The Chicago Bears took a major step toward leaving Illinois on Friday, announcing that the organization will move forward with plans for a new stadium project in Hammond, Indiana.
The decision came less than a week after a last-minute effort in Springfield to help keep the team in Illinois fell apart. Early Monday morning, the Illinois Senate approved legislation that would have allowed certain municipalities to create stadium authorities for professional sports venues. Supporters viewed the bill as a possible way to make an Illinois stadium project more attractive to the Bears. The measure never reached a House vote before lawmakers ended their spring session.
In a statement released Friday, Bears Chairman George McCaskey said the team’s board of directors voted the day before to advance the Hammond project. Team officials have not identified an exact location for the stadium, but they described Northwest Indiana as the focus of their efforts moving forward. The announcement was one of the clearest signals yet about where the franchise sees its future, though it did not completely shut down discussions elsewhere.

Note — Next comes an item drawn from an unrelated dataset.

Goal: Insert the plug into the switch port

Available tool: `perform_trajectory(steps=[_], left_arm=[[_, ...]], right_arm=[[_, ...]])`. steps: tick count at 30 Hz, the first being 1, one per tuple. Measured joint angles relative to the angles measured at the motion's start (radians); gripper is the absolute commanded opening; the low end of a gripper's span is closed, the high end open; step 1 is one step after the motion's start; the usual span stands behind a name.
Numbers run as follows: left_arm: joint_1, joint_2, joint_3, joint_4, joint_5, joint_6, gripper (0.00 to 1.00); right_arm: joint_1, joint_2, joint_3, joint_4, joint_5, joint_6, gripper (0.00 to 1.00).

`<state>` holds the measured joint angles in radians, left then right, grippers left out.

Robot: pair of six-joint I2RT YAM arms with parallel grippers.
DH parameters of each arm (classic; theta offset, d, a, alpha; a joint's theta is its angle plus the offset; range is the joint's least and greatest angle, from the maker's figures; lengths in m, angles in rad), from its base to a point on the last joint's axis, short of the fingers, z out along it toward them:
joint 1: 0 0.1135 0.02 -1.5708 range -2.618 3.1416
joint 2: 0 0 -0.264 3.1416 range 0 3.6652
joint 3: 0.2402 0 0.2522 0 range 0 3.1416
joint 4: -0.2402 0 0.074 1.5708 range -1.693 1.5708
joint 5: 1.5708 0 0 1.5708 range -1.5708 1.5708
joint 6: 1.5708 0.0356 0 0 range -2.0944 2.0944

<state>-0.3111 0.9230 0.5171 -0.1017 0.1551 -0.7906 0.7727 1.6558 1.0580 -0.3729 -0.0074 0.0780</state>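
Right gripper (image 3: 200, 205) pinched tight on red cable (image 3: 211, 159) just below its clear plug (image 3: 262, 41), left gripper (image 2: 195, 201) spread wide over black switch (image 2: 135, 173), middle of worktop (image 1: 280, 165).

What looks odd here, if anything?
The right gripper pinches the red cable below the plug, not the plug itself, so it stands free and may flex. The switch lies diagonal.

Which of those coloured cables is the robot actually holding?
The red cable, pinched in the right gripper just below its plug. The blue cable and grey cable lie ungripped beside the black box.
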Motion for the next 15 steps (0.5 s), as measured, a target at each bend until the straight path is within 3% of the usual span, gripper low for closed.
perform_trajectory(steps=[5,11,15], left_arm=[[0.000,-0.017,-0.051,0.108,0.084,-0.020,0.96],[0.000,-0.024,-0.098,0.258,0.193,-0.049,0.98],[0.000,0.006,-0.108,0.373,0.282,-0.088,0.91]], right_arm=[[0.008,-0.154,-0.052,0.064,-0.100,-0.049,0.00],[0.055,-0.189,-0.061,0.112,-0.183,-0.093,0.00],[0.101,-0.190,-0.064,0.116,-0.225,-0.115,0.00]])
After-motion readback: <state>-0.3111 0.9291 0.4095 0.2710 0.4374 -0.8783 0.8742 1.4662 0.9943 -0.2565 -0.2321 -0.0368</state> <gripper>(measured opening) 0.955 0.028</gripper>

That became clear almost immediately after the statement was released. State Sen. Bill Cunningham said Bears President and CEO Kevin Warren called him Friday morning before the announcement became public. Cunningham, who helped lead negotiations on stadium legislation in Illinois, said Warren told him he wanted to continue discussions. Cunningham also noted that the Bears released a similar statement earlier this year after Indiana lawmakers approved legislation creating a stadium authority, suggesting that Friday’s news may not be the final word.
Illinois officials were disappointed, but few sounded ready to walk away from the conversation. A spokesperson for Gov. JB Pritzker said the Bears have changed positions several times during the stadium search and argued that those shifts have slowed progress. At the same time, the governor’s office said Pritzker remains willing to consider an agreement that keeps the team in Illinois while protecting taxpayers from taking on unnecessary costs.
Chicago officials made a similar point. Mayor Brandon Johnson’s office said the Bears have explored multiple locations over the years and emphasized that no specific site has been selected in Hammond. The city said it intends to keep talking with the team for now. Cook County Board President Toni Preckwinkle also said county leaders remain interested in finding a path that could keep the Bears in Illinois.
The stadium search has taken several turns over the last few years. Arlington Heights once appeared to be the leading option after the Bears purchased the former Arlington Park property for $197 million in 2023. Chicago later emerged as another possibility when team officials proposed a new stadium near Soldier Field. Neither effort produced a final agreement, and attention gradually shifted toward Northwest Indiana as discussions in Illinois continued.
The Bears still play at Soldier Field under a lease that runs through 2033, although the team can leave earlier if it pays a penalty. The stadium remains tied to debt from a renovation completed in 2003, and Illinois officials have generally opposed providing direct public funding for a new facility. Instead, lawmakers focused on proposals involving financing structures and tax treatment rather than paying for stadium construction itself.
Indiana leaders wasted little time celebrating the announcement. Hammond Mayor Thomas McDermott Jr. called the project a major opportunity for the city and the surrounding region. Gov. Mike Braun also welcomed the Bears, saying the franchise could bring new economic activity to Northwest Indiana. Both officials portrayed the move as a win for the state, even though important details about the project still have not been finalized.
The Bears have spent more than a century in Illinois. The franchise began as the Decatur Staleys in 1920 before moving to Chicago a year later. After decades at Wrigley Field, the team relocated to Soldier Field in 1971, where it has remained ever since. Friday’s announcement does not mean construction is about to begin, and it does not end discussions taking place in Illinois. It does show where the organization’s attention is focused as one of the NFL’s longest-running stadium searches enters another chapter.